▶ **Task directions**:
Report each line of the data that includes the word "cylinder".

▶ **Collected material**:

Content starts

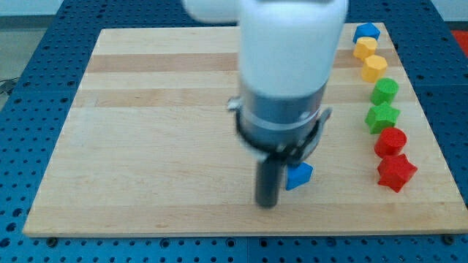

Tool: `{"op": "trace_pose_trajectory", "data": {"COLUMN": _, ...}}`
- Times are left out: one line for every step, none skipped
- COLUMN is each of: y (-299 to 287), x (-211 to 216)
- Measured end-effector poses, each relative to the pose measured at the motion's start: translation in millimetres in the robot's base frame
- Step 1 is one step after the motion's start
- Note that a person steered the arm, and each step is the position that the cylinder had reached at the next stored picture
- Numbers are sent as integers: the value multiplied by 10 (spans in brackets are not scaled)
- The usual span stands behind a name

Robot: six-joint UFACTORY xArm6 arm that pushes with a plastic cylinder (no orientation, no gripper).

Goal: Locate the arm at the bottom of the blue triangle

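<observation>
Blue triangle (299, 175) lay low on the wooden board (146, 146), right of centre, partly hidden by the arm. My tip (267, 204) rested just left of and slightly below it, seemingly touching. No fingers: a bare rod. Along the right edge, top to bottom: blue block (366, 32), two yellow, two green, two red.

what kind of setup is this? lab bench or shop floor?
Likely a lab bench for block pushing: a pale wooden board on blue perforated table, small coloured blocks lined at the view's right, my tip beside the blue triangle block.
</observation>
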State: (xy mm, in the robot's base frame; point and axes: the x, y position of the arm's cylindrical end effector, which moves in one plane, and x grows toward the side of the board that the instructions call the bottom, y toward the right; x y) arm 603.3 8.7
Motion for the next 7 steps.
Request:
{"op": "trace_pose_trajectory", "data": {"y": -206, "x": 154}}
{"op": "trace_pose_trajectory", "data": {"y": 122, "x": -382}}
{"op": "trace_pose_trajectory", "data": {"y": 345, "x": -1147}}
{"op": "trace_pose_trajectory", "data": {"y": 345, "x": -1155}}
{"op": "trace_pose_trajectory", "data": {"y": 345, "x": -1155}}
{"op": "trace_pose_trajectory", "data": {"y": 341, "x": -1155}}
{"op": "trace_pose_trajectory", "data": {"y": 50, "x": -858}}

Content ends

▶ **Expected answer**:
- Note that a person steered the arm, and each step is the position that the cylinder had reached at the next stored picture
Robot: six-joint UFACTORY xArm6 arm that pushes with a plastic cylinder (no orientation, no gripper).

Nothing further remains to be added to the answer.